Due to the unique microclimate and soil, tropical regions are ideal for the growth of premium cigar tobacco, among which countries in Central America such as Cuba are known for top-notch cigars. Apart from environmental conditions, microorganisms are exceedingly crucial to the quality and flavour profile of cigar tobacco leaves by participating in the fermentation process. Tobacco leaf-associated microorganisms are mainly derived from the environment, and hence, distinctive microbial structures and volatile flavour compounds have been observed among tobacco leaves sourced from different regions^3,7,8. Although fungi and yeasts are involved in the fermentation process through saprophytic activity, bacteria not only have higher diversity and abundance but also play a greater role in flavour formation³. Lately, with the development of high-throughput sequencing, several studies have focused on the dominant microbial species and their correlation with metabolites in cigar tobacco leaves^4,9. Bacteria including Bacillus, Staphylococcus, Pseudomonas, Corynebacterium, Aerococcus, and Lactobacillus are commonly found as dominant species in tobacco leaves^3,10,11. Among them, Bacillus, Vibrio, Sphingomonas, Thioalkalicoccus, and Jeotgalicoccus are positively correlated with volatile flavour compounds^3,11. Therefore, with the purpose of either accelerating the fermentation rate or manipulating tobacco organoleptic qualities, certain microorganisms have been artificially added to the fermentation medium.
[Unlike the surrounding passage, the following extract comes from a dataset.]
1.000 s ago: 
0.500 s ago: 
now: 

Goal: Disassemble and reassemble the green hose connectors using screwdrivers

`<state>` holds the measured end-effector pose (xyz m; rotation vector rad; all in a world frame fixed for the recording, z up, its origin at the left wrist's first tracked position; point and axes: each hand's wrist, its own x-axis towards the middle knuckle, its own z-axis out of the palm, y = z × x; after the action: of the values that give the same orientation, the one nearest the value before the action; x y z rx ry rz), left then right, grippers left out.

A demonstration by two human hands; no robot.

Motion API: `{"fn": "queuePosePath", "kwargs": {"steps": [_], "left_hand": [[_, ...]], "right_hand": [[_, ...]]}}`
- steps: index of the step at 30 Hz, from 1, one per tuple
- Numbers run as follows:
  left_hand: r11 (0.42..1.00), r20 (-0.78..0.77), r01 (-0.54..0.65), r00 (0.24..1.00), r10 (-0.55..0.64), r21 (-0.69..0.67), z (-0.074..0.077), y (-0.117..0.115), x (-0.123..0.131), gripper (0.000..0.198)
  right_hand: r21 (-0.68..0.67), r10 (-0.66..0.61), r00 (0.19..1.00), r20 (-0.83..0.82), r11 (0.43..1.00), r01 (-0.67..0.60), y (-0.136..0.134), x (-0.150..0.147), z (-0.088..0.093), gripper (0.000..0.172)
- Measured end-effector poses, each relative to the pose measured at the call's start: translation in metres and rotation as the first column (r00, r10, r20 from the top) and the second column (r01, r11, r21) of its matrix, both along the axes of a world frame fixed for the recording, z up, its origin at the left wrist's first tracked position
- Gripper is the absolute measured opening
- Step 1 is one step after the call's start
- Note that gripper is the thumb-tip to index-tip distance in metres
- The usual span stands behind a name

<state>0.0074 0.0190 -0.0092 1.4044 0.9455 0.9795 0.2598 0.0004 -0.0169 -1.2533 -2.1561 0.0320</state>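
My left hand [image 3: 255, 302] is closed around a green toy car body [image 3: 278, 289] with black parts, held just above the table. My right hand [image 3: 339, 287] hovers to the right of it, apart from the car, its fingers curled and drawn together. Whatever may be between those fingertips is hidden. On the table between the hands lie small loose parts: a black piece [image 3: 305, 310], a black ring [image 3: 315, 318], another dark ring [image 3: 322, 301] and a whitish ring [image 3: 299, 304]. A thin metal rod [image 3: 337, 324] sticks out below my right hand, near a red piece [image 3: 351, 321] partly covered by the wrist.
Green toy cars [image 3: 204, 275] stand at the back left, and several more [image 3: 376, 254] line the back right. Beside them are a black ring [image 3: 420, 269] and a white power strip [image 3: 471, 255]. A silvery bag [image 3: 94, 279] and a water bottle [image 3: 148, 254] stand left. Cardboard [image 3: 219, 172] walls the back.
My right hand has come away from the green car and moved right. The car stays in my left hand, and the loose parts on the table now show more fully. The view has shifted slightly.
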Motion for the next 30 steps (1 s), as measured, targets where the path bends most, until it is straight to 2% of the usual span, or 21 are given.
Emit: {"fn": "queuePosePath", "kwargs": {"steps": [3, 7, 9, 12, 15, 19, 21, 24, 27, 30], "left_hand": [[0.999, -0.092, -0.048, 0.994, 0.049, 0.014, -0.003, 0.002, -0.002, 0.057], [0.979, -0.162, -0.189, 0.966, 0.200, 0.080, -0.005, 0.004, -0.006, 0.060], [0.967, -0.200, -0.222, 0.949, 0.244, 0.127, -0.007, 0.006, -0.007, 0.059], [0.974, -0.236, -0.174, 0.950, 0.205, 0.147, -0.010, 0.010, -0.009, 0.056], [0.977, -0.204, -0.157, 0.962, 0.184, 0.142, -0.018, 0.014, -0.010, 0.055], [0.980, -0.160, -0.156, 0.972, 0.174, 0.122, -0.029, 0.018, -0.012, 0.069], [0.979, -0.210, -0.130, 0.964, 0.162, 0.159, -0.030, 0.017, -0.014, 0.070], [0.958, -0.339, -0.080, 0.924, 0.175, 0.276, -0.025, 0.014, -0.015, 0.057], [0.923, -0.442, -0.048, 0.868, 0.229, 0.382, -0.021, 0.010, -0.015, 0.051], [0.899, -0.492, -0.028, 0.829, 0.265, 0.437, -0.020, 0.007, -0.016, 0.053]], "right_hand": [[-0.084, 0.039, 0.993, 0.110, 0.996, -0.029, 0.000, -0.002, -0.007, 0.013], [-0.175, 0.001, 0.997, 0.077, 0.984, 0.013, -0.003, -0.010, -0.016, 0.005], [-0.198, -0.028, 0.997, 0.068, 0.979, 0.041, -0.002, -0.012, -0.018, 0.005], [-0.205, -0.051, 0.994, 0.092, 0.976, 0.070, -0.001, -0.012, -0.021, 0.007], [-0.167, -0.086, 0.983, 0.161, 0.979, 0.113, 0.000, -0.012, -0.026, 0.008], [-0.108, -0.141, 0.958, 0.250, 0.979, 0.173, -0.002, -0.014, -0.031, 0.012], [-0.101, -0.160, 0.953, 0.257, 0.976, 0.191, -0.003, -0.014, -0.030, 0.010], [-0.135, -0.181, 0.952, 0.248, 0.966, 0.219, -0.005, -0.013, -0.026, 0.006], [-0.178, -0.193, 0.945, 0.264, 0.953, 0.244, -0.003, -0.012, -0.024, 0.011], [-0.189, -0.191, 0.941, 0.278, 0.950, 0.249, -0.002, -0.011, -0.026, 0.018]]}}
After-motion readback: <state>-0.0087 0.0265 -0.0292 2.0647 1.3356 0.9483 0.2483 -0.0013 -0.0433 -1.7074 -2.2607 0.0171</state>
As early as 1858, Koller added yeast to cigar tobacco leaves¹². Since then, various microbial species isolated from tobacco leaves have been supplemented into the fermentation medium, including Bacillus¹³, Acinetobacter¹⁴, and Candida¹⁵. The outcome of these artificial fermentation approaches includes increased content of volatile flavour compounds, altered tobacco quality, and shortened fermentation period.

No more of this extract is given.